→ TASK GOAL:
Beneath this instruction is a listing. Transcribe from it only the stretch from the line with "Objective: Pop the" through the line with "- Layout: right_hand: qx", both end lines included, exactly as written.

→ GIVEN ENTRIES:
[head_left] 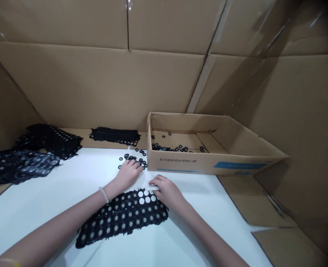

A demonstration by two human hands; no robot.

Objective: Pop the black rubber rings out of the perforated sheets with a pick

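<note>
My left hand reaches down to a loose pile of small black rings. Its fingers are bent together with the tips among the rings; what they pinch, if anything, is hidden. My right hand is closed round a slim white stick-like tool, pointing left. Just below both hands lies a black rubbery sheet with ragged edges and rows of round holes or discs. Several bright white discs show on its upper right part, close to my right fingers.
An open cardboard box with scattered black rings inside stands at the back right. Behind the loose rings lies a stack of black perforated sheets. More black sheets are heaped at the left. Cardboard walls enclose the white table.
</note>
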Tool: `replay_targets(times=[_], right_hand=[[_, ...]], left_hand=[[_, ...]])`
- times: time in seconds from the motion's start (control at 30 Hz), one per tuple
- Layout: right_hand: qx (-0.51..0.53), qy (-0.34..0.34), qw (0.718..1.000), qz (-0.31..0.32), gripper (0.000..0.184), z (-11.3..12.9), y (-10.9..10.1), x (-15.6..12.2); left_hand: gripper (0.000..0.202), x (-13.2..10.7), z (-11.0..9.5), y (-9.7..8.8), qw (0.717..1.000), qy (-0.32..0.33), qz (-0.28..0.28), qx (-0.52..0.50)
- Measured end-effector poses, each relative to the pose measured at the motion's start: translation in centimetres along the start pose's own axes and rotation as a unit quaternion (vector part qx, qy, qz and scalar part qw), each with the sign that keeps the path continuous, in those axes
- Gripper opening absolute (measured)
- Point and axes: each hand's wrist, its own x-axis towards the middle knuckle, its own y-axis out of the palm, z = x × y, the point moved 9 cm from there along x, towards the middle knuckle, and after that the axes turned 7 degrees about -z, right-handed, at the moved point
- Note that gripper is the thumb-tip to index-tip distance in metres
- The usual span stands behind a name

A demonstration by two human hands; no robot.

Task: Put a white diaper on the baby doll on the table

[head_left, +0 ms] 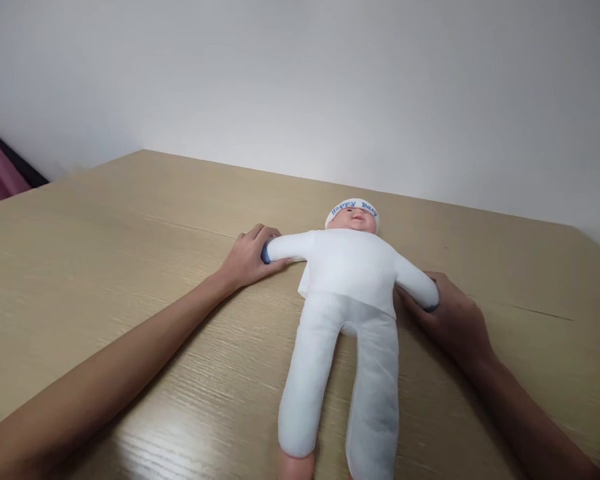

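Observation:
A baby doll (353,267) lies on its back on the wooden table, head toward the wall and arms spread. It wears a white top, white trousers (310,367) and a white cap (353,205) with blue "Happy Baby" lettering. My left hand (255,257) is closed around the end of the doll's arm on the left side. Around the end of its other arm, my right hand (453,313) is wrapped too. Dark blue shows at both sleeve ends. The doll's feet run out of the bottom of the view.
The light wooden table (105,280) spreads out on both sides of the doll. Behind it rises a plain pale wall (300,87). Pink and black fabric (3,163) shows at the far left, beyond the table edge.

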Motion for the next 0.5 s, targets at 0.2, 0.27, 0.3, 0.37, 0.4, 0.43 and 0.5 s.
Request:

→ TASK RESPONSE:
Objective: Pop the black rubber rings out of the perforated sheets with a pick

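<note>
My left hand reaches down to a loose pile of small black rings. Its fingers are bent together with the tips among the rings; what they pinch, if anything, is hidden. My right hand is closed round a slim white stick-like tool, pointing left. Just below both hands lies a black rubbery sheet with ragged edges and rows of round holes or discs. Several bright white discs show on its upper right part, close to my right fingers.
An open cardboard box with scattered black rings inside stands at the back right. Behind the loose rings lies a stack of black perforated sheets. More black sheets are heaped at the left. Cardboard walls enclose the white table.
</note>
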Tool: `replay_targets(times=[_], right_hand=[[_, ...]], left_hand=[[_, ...]])`
- times: time in seconds from the motion's start (control at 30 Hz), one per tuple
- Layout: right_hand: qx (-0.51..0.53), qy (-0.34..0.34), qw (0.718..1.000), qz (-0.31..0.32), gripper (0.000..0.184), z (-11.3..12.9), y (-10.9..10.1), x (-15.6..12.2); left_hand: gripper (0.000..0.202), x (-13.2..10.7), z (-11.0..9.5), y (-9.7..8.8), qw (0.717..1.000), qy (-0.32..0.33), qz (-0.28..0.28), qx (-0.52..0.50)

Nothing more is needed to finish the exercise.